Kein Landkind konnte lange unglücklich sein. Es gab glückliche Stunden, in denen sie mit einer Freundin Brombeeren pflückten, Glockenblumen oder Schlüsselblumen sammelten oder im langen Gras saßen und Gänseblümchen- oder Butterblumenketten bastelten, die sie als Krone, Halskette oder Gürtel im Haar tragen konnten. Wenn Laura zu alt war, um sie selbst zu tragen, konnten sie immer noch für eines der jüngeren Kinder angefertigt werden, das dann wie eine kleine Statue dastand und von Kopf bis Fuß mit Blumen behängt wurde, einschließlich Fußkettchen und Ohrringen.


Im Winter war das Rutschen auf dem Eis eine weitere Freude. Nicht auf der großen Rutsche, die spiegelglatt war und über die gesamte Länge des Teiches reichte. Das war etwas für die starken, kämpferischen Geister, die das Tempo halten konnten und, wenn sie stolperten, im Nu wieder auf den Beinen waren und den Stolperer auslösten. Edmund gehörte bald zu den Anführern, aber Laura zog eine kleine private Rutsche vor, die sie und ein paar Freunde so nah am Ufer wie möglich machten. Wie die Wangen glühten und der ganze Körper vor Wärme und Aufregung in der frostigen Luft kribbelte! Und was für ein Spaß war es, so zu tun, als wären die zum Balancieren ausgestreckten Arme Flügel und der Rutscher eine Schwalbe!
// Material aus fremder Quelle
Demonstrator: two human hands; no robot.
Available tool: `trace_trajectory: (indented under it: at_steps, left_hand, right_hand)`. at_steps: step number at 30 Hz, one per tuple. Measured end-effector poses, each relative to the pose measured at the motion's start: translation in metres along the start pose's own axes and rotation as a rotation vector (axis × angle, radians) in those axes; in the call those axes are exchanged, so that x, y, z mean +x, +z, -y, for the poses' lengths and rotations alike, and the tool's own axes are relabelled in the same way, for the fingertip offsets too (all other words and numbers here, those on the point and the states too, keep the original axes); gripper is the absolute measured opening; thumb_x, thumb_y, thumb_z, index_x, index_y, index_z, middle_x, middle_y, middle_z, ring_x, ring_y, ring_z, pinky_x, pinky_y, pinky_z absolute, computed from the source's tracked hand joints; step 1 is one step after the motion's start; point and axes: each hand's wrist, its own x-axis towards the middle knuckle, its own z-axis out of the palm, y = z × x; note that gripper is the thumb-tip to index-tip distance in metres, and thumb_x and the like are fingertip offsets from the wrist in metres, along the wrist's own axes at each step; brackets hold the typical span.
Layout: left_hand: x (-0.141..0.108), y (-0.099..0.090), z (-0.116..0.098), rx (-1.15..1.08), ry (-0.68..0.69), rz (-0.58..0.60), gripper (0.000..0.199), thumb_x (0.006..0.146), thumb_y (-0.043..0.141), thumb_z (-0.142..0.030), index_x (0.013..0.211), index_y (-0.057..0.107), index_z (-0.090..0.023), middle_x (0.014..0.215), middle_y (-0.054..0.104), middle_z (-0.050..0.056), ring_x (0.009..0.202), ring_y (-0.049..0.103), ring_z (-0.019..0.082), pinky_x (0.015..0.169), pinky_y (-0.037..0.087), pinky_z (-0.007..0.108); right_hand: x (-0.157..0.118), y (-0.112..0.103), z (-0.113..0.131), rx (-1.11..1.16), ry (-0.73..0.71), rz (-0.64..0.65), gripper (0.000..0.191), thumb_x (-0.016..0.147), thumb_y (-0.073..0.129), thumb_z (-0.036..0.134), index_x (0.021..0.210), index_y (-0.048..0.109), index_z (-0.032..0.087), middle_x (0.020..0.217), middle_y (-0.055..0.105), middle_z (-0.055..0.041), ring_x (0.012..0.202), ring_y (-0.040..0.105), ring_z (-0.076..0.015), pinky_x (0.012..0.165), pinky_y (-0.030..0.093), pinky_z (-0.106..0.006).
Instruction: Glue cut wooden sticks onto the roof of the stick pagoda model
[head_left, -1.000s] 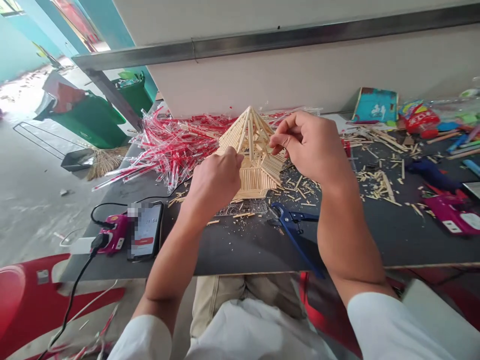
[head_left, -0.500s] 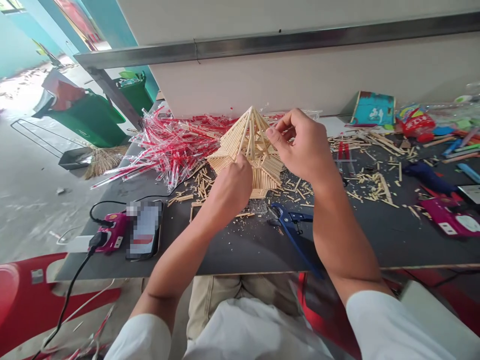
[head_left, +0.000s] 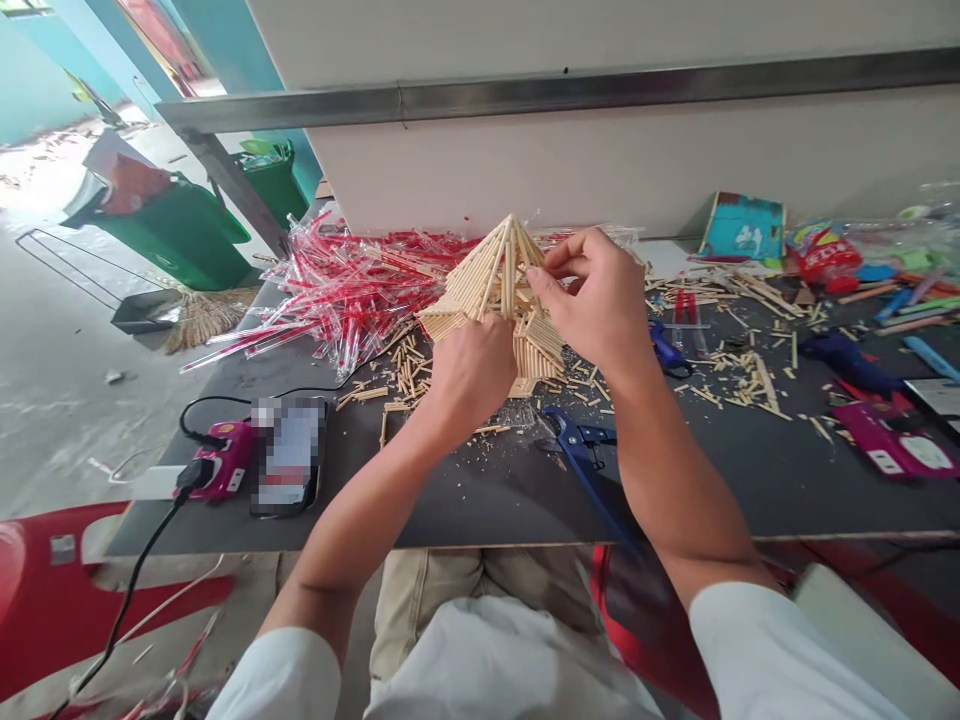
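Note:
A small model house of thin wooden sticks (head_left: 480, 268) stands at the middle of the table, its pointed roof rising to a peak. My left hand (head_left: 476, 368) is closed at the lower front of the roof, and its fingertips hide what they pinch there. On the roof's right side, my right hand (head_left: 596, 295) has thumb and index finger close together against the sticks. Whether a loose stick is between them I cannot tell. In front of the model lies a blue-handled cutter (head_left: 581, 455). Cut stick pieces (head_left: 409, 372) are scattered around the base.
Red-and-clear plastic wrappers (head_left: 345, 290) are heaped behind left. A phone (head_left: 289, 458) and magenta power strip (head_left: 229, 460) lie at left. Blue glue guns (head_left: 851, 360) and another magenta power strip (head_left: 892, 440) are at right. The dark table's (head_left: 487, 520) front edge is near my lap.
My left hand has shifted slightly right and down along the roof front. My right hand has moved a little left, closer to the roof, uncovering a blue tool behind the wrist.

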Motion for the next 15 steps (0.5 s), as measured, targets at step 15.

Nicht so viel Spaß hatte Laura, als das Eis unter ihr nachgab und sie plötzlich in eisiges Wasser stürzte. Es handelte sich nicht um den großen Teich, sondern um ein kleines, tiefes Becken, zu dem sie und zwei andere kleine Mädchen gegangen waren, ohne zu Hause um Erlaubnis zu fragen. Als sie Laura, wie sie glaubten, ertrinken sahen, rannten ihre Begleiterinnen schreiend davon, und Laura, die allein zurückblieb, lief Gefahr, unter das Eis gesogen zu werden; aber sie war in der Nähe des Ufers und schaffte es, den Zweig eines Busches zu ergreifen und sich herauszuziehen, bevor sie ihre Gefahr erkannte.


Als sie über die Felder nach Hause lief, fror ihr die nasse Kleidung ein, und als sie tropfnass vor der Haustür ankam, war ihre Mutter so verärgert, dass ihr Schläge und heiße Ziegelsteine im Bett verabreicht wurden, um sie zu wärmen. Die Nässe hat ihr nicht geschadet. Sie hatte danach nicht einmal eine Erkältung, obwohl ihre Mutter ihr eine Lungenentzündung prophezeit hatte. Ein weiteres Beispiel dafür, dass das Böse wie ein grüner Lorbeerbaum gedeiht, wurde ihr erzählt.